• [ACTIVITY]
Will you quote all of the entries, word for word?

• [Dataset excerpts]
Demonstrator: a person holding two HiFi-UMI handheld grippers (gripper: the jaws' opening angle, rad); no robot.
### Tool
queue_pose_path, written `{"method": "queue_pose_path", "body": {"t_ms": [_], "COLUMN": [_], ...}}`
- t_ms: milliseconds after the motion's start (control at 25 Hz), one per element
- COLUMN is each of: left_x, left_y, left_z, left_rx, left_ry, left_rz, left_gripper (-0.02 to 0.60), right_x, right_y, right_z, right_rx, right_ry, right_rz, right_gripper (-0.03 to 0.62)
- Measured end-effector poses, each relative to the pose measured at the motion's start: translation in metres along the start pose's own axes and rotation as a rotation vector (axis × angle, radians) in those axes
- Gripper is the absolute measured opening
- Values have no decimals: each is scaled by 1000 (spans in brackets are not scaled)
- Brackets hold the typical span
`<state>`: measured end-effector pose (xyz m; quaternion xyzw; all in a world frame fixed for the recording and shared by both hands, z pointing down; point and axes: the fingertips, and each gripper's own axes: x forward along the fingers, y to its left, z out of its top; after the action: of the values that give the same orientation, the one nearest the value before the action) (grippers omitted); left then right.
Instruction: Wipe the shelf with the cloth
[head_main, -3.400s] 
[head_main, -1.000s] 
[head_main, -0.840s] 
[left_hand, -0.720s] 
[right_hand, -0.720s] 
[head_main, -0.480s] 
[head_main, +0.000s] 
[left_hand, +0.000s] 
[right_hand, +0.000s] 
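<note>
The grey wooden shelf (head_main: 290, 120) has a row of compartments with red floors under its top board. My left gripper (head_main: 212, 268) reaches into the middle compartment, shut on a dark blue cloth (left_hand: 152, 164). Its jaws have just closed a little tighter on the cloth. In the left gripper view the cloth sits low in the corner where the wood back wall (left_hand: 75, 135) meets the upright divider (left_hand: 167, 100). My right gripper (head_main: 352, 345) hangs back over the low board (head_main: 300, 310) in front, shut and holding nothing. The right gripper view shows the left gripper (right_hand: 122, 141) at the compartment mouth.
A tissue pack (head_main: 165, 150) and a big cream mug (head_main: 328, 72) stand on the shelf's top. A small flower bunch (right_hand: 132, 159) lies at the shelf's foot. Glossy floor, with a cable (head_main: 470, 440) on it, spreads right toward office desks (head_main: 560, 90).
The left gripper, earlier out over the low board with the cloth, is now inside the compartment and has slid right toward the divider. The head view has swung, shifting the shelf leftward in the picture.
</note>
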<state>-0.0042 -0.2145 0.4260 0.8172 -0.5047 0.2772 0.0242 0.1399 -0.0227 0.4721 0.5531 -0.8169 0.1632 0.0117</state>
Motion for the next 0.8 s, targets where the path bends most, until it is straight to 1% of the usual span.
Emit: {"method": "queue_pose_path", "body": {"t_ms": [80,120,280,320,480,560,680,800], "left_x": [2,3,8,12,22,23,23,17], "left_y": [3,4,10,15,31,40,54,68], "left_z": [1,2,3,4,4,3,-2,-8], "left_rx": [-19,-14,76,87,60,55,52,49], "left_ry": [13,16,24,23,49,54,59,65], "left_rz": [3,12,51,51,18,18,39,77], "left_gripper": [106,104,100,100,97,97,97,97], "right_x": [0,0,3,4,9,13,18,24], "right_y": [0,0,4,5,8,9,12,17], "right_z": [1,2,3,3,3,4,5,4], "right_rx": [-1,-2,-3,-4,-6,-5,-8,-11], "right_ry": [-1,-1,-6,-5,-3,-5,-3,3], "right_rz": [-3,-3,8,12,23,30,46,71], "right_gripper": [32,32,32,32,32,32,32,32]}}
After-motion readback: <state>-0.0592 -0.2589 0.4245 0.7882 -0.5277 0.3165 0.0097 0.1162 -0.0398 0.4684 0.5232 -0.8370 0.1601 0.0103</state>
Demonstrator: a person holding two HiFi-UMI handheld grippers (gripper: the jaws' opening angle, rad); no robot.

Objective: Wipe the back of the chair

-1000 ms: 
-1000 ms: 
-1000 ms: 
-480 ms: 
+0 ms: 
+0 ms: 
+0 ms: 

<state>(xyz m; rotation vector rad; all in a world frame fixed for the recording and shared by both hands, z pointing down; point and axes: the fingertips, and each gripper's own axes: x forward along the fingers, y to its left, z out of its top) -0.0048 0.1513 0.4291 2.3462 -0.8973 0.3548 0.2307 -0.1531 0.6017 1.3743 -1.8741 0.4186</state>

• [EXERCISE RESULT]
Demonstrator: a person holding two HiFi-UMI handheld grippers (gripper: the jaws' opening angle, rad); no robot.
### Tool
queue_pose_path, written `{"method": "queue_pose_path", "body": {"t_ms": [_], "COLUMN": [_], ...}}`
- t_ms: milliseconds after the motion's start (control at 25 Hz), one per element
- COLUMN is each of: left_x, left_y, left_z, left_rx, left_ry, left_rz, left_gripper (-0.02 to 0.60), right_x, right_y, right_z, right_rx, right_ry, right_rz, right_gripper (-0.03 to 0.62)
- Measured end-effector poses, each relative to the pose measured at the motion's start: translation in metres along the start pose's own axes and rotation as a rotation vector (axis × angle, radians) in those axes
- Gripper is the absolute measured opening
- Values have no decimals: each is scaled by 1000 (spans in brackets are not scaled)
- Brackets hold the typical span
`<state>`: measured end-effector pose (xyz m; quaternion xyzw; all in a world frame fixed for the recording and shared by both hands, z pointing down; point and axes: the fingertips, and each gripper's own axes: x forward along the fingers, y to its left, z out of its top; after the action: of the values that give the same orientation, the one nearest the value before the action) (grippers omitted); left then right.
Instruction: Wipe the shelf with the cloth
[head_main, -3.400s] 
[head_main, -1.000s] 
[head_main, -0.840s] 
[left_hand, -0.720s] 
[right_hand, -0.720s] 
[head_main, -0.480s] 
[head_main, +0.000s] 
[left_hand, +0.000s] 
[right_hand, +0.000s] 
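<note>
The grey wooden shelf (head_main: 290, 120) has a row of compartments with red floors under its top board. My left gripper (head_main: 212, 268) reaches into the middle compartment, shut on a dark blue cloth (left_hand: 152, 164). Its jaws have just closed a little tighter on the cloth. In the left gripper view the cloth sits low in the corner where the wood back wall (left_hand: 75, 135) meets the upright divider (left_hand: 167, 100). My right gripper (head_main: 352, 345) hangs back over the low board (head_main: 300, 310) in front, shut and holding nothing. The right gripper view shows the left gripper (right_hand: 122, 141) at the compartment mouth.
A tissue pack (head_main: 165, 150) and a big cream mug (head_main: 328, 72) stand on the shelf's top. A small flower bunch (right_hand: 132, 159) lies at the shelf's foot. Glossy floor, with a cable (head_main: 470, 440) on it, spreads right toward office desks (head_main: 560, 90).
The left gripper, earlier out over the low board with the cloth, is now inside the compartment and has slid right toward the divider. The head view has swung, shifting the shelf leftward in the picture.
</note>
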<state>-0.0042 -0.2145 0.4260 0.8172 -0.5047 0.2772 0.0242 0.1399 -0.0227 0.4721 0.5531 -0.8169 0.1632 0.0117</state>
Motion for the next 0.8 s, targets where the path bends most, until it is straight to 1% of the usual span.
Emit: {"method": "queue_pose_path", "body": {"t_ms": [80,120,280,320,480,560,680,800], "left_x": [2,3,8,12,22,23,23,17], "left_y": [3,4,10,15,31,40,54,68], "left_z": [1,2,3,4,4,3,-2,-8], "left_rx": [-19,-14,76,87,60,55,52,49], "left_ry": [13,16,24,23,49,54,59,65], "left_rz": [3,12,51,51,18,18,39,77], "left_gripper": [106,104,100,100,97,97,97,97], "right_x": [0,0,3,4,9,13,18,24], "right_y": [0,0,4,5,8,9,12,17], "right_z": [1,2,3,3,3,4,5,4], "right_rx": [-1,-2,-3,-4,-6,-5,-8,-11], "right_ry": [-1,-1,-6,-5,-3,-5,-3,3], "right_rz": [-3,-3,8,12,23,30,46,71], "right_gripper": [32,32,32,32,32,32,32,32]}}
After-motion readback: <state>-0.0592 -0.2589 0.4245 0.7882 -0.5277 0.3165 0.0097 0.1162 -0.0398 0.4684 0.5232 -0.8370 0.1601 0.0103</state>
Demonstrator: a person holding two HiFi-UMI handheld grippers (gripper: the jaws' opening angle, rad); no robot.

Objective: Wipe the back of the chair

-1000 ms: 
-1000 ms: 
-1000 ms: 
-480 ms: 
+0 ms: 
+0 ms: 
+0 ms: 

<state>(xyz m; rotation vector rad; all in a world frame fixed for the recording and shared by both hands, z pointing down; point and axes: the fingertips, and each gripper's own axes: x forward along the fingers, y to its left, z out of its top) -0.0048 0.1513 0.4291 2.3462 -0.8973 0.3548 0.2307 -0.1531 0.6017 1.3743 -1.8741 0.4186</state>

The exercise is done, with nothing left to add.